Entrez Adolph Zukor, l'un des premiers producteurs de films prêt à franchir la nouvelle frontière du cinéma. En partenariat avec Hodkinson, Zukor a combiné sa société de production, The Famous Players Film Company, avec le système de distribution Paramount. Zukor s'est inspiré du modèle d'efficacité d'Henry Ford et de la conception de ses chaînes de montage. Zukor voulait que l’industrie cinématographique fonctionne de la même manière. Dans son livre Un million et une nuits, l’historien Terry Ramsaye décrit Zukor comme « la figure la plus importante dans le domaine de la production cinématographique. Il était intérieurement animé par l’ambition napoléonienne. Le temps montrerait bientôt que le problème de Zukor avec The Trust était que ce n'était pas lui qui contrôlait la situation.
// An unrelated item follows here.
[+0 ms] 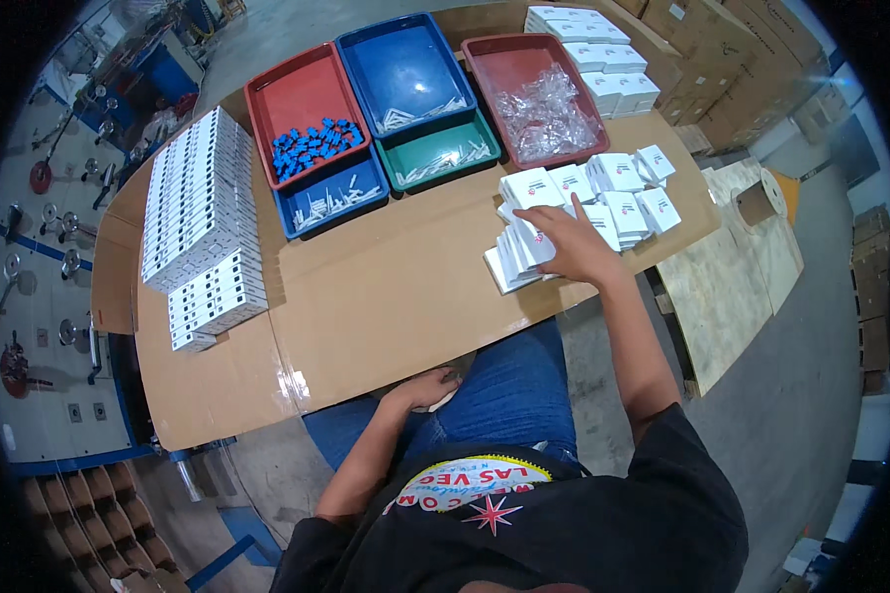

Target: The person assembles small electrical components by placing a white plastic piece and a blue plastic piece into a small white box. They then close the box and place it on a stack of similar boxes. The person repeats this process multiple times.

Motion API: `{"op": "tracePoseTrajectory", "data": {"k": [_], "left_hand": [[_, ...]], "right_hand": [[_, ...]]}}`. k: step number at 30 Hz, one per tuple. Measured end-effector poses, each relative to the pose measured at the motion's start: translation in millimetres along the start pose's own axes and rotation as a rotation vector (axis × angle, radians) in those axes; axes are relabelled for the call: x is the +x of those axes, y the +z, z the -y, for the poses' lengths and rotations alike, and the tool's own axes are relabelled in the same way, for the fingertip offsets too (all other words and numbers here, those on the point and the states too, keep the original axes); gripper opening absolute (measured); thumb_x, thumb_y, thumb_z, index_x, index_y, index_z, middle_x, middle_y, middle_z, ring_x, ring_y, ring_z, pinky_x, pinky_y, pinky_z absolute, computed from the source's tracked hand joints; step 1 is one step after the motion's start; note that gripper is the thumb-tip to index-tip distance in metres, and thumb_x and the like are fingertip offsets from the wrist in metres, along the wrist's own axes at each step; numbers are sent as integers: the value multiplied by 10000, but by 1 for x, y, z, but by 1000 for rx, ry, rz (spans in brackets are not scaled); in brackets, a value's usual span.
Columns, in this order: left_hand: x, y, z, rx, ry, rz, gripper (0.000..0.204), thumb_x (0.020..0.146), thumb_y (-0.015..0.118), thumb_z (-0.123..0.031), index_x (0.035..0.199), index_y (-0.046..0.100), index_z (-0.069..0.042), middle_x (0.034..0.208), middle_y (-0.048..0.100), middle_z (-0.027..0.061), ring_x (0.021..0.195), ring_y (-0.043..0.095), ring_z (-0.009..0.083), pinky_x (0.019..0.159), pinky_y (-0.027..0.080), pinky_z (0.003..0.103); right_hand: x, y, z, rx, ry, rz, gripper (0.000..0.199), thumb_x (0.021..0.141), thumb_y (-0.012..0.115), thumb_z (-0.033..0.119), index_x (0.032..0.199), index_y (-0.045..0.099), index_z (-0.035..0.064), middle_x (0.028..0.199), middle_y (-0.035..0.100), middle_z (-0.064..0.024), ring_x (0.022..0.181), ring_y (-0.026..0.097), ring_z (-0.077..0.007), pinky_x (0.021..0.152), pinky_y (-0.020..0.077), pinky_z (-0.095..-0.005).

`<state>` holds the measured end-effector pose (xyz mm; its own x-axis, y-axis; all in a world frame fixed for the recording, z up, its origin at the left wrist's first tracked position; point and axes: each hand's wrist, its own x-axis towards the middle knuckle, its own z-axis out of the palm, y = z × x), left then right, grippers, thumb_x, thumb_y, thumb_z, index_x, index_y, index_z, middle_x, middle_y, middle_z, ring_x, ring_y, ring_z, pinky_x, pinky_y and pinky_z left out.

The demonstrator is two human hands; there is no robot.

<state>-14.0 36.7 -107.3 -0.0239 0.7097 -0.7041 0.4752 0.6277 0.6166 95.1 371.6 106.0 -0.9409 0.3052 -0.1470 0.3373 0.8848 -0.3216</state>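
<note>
Black T-shirt [583, 509] nearest, w/ a printed chest graphic [470, 479]: bold lettering in an oval & a red star. Blue jeans [519, 395] beyond.

Labels: the flat white boxes [620, 211] on the R side of the worktop [386, 287] carry small dark & red print on top, too tiny to read. Far-R white stack [613, 59] bears similar marks. Tall white box block [193, 198], L side, shows rows of dark squares.

Boxes by the person: thin, squarish, matte white, in short piles near the R edge; the nearest few lean on each other like tipped books. R hand [576, 242] is over these, fingers spread, thumb low, touching a tilted white box [529, 240]; can't tell if it's gripped. L hand [430, 388] is down at the lap, fingers bent; can't tell if it holds anything.

Trays, back of worktop: red tray [302, 89] w/ blue plastic pcs [316, 148]; big blue tray [400, 64], small blue tray [285, 211] & green tray [473, 128], all w/ white pcs [336, 205]; dark-red tray [487, 67] w/ clear plastic bags [554, 119].
</note>
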Motion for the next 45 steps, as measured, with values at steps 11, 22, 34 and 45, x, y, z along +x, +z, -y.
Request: {"op": "tracePoseTrajectory", "data": {"k": [11, 22, 34, 45], "left_hand": [[-45, -27, -46, -481, 334, -2, 696, 1087, 463, -513, 1541, 436, 14, 1490, 550, 212, 1362, 549, 307, 1161, 405, 414], [-111, -74, -129, -1094, 859, -649, 841, 966, 732, -286, 1612, 289, 19, 1538, 473, 141, 1413, 480, 255, 1177, 365, 409], [-120, -66, -114, -880, 952, -918, 1040, 784, 860, -181, 1619, 265, -8, 1553, 434, 145, 1437, 452, 281, 1197, 371, 440], [-146, -74, -128, -1595, 397, -448, 850, 1025, 214, -761, 1525, 420, -104, 1199, 674, 147, 965, 731, 282, 798, 609, 433]], "right_hand": [[-5, -14, 39, 507, -231, -191, 945, 660, 922, 126, 1510, 511, 123, 1524, 540, -117, 1438, 477, -311, 1227, 337, -429], [-32, 24, 129, 731, -599, -223, 938, 666, 824, 50, 1534, 472, 96, 1613, 429, -158, 1541, 333, -367, 1240, 315, -479], [-32, 44, 154, 1134, -496, -152, 1044, 788, 886, 411, 1609, 341, 65, 1679, 288, -198, 1552, 293, -363, 1226, 302, -496], [-21, 39, 160, 611, -702, -124, 744, 754, 880, 290, 1431, 631, 106, 1611, 434, -181, 1496, 387, -403, 1206, 338, -501]]}}
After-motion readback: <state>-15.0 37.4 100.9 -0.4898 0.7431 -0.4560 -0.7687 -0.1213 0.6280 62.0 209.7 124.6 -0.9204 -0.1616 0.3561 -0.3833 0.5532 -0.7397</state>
Le projet de Zukor pour Paramount était de construire le premier studio de cinéma tel que nous le concevons aujourd'hui : une société réalisait les films et les envoyait en salles. Zukor a encore innové en estimant qu'un studio devrait également posséder toutes les chaînes de théâtre. Il a racheté des compagnies de théâtre plus petites et a rapidement créé une ligne de cinémas Paramount à travers les États-Unis. Fox et Laemmle ont rapidement emboîté le pas, restructurant leurs compagnies sur le modèle de Paramount. Ils voulaient être indépendants du contrôle d'Edison, mais ils se sont rapidement imposés comme les nouveaux barons du secteur du cinéma.